**REQUIRED WORK:**
In the data below, find every line that has the string "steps", and copy it.

[Start of section]

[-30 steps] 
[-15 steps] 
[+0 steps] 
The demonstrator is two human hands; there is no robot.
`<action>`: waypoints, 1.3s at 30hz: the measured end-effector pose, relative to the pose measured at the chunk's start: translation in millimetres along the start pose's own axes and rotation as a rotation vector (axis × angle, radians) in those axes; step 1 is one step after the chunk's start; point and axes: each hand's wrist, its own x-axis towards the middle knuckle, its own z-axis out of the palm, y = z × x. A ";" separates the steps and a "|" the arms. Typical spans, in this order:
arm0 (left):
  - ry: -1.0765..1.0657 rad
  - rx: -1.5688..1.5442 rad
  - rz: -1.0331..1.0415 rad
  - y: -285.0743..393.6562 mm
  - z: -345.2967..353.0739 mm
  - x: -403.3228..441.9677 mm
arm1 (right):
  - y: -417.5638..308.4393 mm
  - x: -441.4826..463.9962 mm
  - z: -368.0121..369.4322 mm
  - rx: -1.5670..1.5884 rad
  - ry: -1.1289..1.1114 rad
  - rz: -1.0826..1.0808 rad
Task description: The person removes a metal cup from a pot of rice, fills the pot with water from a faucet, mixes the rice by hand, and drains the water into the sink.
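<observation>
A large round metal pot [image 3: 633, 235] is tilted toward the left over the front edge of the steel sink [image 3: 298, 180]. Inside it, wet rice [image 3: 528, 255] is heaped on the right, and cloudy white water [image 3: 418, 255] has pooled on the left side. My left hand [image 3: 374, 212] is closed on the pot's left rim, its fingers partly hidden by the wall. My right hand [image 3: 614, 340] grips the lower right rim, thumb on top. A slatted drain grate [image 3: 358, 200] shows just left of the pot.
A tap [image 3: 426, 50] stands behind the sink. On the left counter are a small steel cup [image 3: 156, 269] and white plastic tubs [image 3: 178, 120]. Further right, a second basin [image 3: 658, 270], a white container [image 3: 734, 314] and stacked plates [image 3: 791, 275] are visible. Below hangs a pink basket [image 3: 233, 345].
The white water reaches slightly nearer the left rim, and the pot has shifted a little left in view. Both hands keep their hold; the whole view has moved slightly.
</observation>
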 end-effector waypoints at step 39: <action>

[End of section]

**TASK RESULT:**
[-30 steps] 
[-15 steps] 
[+0 steps] 
`<action>`: waypoints, 1.3s at 30hz: the measured end-effector pose, relative to the pose measured at the chunk's start: translation in millimetres along the start pose's own axes and rotation as a rotation vector (axis × angle, radians) in those axes; step 1 is one step after the chunk's start; point and axes: each hand's wrist, its own x-axis towards the middle knuckle, its own z-axis out of the palm, y = z × x. A ";" separates the steps and a "|" the arms. Typical spans, in this order:

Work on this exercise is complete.